Richard Littlejohn wrote recently in Britain’s Daily Mail about an 18-page Inclusive Language Guide which has been sent out to 359 English and Welsh local councils. It is aimed at ‘embedding equality, equity, diversity and inclusion’. Which means there is a long list of words we are supposed to stop using. Apparently it is wrong to use the word ‘foreigner’. Why is not clear – I suppose it is not sufficiently ‘inclusive’ and it might make foreigners (slap on the wrist Kel for using that word!) feel as though they are not at home. Speaking of ‘home’ – another word that is also banned is ‘homeless’. That is, apparently, now an offensive word. A man may be living in a cardboard box under a railway bridge but we are still not allowed to call him ‘homeless’. As Littlejohn asks, ‘What are we supposed to say: people suffering from an accommodation deficit? Differently homed?’  He goes on to make a very pertinent comment: ‘Perverting the language is the way the Left exercises its bogus moral superiority and controls the national discourse. This has been going on for decades, but has escalated alarmingly in recent years, as we have been told not just how to speak but how we must think.’ When George Orwell published his great novel Nineteen Eighty-Four he invented the expression ‘newspeak’ which the Oxford defines as: ‘…ambiguous or euphemistic language as used in official pronouncements or political propaganda’. That’s the world we live in folks!

Words are signs, and one of the things we do to discover what those words signify is to consider what the opposite of a word or expression would be. That can bring it into sharp focus. Take, as an example, the great expression of our day, ‘climate change’. Linguistically the antonym to this would be ‘climate stability’. Based on this it seems the goal of ‘net zero’ and ‘renewable energy’ and all the other policies being campaigned for is ‘climate stability’.That is just linguistic common sense. However, there is a problem with that goal. Namely, that ‘climate stability’ has never been the case. ‘Climate change’ has been the state of Planet Earth for as long as Planet Earth has existed! Scientists (using rock cores and ice cores) tell us that Planet Earth has always had a climate that has swung, like a pendulum, back and forth between ice ages and interglacial periods. The last great ice age peaked around 25,000 years ago. The current interglacial period in which we live began around 10,000 years ago. And even during an interglacial period the climate swings up and down dramatically. Which is why we had something scientists call the ‘little ice age’ from circa 800 AD to around 1800. No climate stability there. So if ‘climate change’ is the enemy and ‘climate stability’ the goal it looks highly unlikely we’ll ever get there!

As the population ages the word ‘dementia’ appears in news reports more often. The baby boomers are all moving into the seniors bracket, and that may explain the increasing interest in the word ‘dementia’. One recent news item was about a man in his mid-60s with dementia who went missing from his home in Sydney. (He was found by police and returned safely four days later.) Our English word dementia comes from a classical Latin word meaning, simply, madness.
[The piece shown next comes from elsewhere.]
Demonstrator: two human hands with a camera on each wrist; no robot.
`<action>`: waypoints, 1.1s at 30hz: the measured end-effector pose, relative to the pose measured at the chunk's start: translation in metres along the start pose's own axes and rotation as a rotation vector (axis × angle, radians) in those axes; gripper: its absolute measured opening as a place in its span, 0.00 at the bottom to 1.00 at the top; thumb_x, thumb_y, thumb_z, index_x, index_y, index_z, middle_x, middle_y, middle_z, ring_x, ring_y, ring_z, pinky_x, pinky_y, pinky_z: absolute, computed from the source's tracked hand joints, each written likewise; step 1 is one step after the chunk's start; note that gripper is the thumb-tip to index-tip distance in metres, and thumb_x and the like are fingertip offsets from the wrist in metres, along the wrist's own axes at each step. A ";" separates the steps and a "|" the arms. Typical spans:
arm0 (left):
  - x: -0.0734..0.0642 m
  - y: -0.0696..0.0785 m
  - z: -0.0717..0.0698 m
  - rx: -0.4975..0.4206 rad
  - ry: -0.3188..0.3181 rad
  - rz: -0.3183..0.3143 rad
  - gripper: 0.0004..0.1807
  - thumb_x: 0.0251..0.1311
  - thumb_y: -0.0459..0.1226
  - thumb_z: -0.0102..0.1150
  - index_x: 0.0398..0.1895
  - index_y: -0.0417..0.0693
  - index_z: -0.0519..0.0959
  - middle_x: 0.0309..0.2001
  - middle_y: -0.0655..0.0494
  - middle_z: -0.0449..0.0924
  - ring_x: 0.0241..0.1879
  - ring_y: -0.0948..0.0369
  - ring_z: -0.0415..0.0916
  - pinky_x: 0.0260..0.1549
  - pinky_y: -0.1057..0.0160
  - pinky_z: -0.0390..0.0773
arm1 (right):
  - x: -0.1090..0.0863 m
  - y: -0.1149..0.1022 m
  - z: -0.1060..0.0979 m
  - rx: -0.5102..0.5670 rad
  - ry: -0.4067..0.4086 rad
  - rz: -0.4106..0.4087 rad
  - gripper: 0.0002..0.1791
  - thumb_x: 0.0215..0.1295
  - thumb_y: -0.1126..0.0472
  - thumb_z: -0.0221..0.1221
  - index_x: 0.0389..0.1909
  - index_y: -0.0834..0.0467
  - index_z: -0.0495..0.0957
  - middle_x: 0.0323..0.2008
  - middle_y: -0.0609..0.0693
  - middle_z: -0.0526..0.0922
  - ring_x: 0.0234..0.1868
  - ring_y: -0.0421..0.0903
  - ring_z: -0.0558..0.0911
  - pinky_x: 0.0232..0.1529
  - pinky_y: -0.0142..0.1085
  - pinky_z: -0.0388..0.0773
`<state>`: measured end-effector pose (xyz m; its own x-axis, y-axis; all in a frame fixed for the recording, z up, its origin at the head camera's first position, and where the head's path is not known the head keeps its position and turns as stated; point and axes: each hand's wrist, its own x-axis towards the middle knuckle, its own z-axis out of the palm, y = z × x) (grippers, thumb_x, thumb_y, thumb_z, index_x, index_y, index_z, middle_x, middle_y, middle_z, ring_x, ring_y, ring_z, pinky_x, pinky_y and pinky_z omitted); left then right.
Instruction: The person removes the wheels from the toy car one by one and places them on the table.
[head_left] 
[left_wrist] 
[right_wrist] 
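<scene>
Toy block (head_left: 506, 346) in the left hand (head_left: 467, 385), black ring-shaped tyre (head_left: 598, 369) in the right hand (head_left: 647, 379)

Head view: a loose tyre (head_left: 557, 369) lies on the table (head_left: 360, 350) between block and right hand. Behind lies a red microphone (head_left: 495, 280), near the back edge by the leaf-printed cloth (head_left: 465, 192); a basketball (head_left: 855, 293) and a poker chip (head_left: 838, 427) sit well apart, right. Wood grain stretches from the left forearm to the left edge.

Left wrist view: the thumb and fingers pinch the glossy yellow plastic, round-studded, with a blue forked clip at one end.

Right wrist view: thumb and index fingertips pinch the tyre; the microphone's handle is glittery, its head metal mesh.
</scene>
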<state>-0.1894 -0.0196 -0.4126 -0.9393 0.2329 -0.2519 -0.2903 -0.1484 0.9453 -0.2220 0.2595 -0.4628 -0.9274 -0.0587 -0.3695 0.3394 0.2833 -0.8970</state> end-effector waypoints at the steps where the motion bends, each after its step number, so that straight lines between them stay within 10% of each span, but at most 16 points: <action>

That doesn’t make us feel any better, does it? It first appeared around 1598, but was not used in its more restricted modern sense before the 1800s. And there is a variation I quite like: ‘collective dementia’. I heard a climate change debate on TV in which one scientist said, ‘Any society that thinks it can change the climate of the entire planet just by switching to weather-dependent energy generation is suffering from collective dementia’. When I heard the phrase I thought – yep, that explains a lot of the political world today: collective dementia. Or am I just being a touch cynical?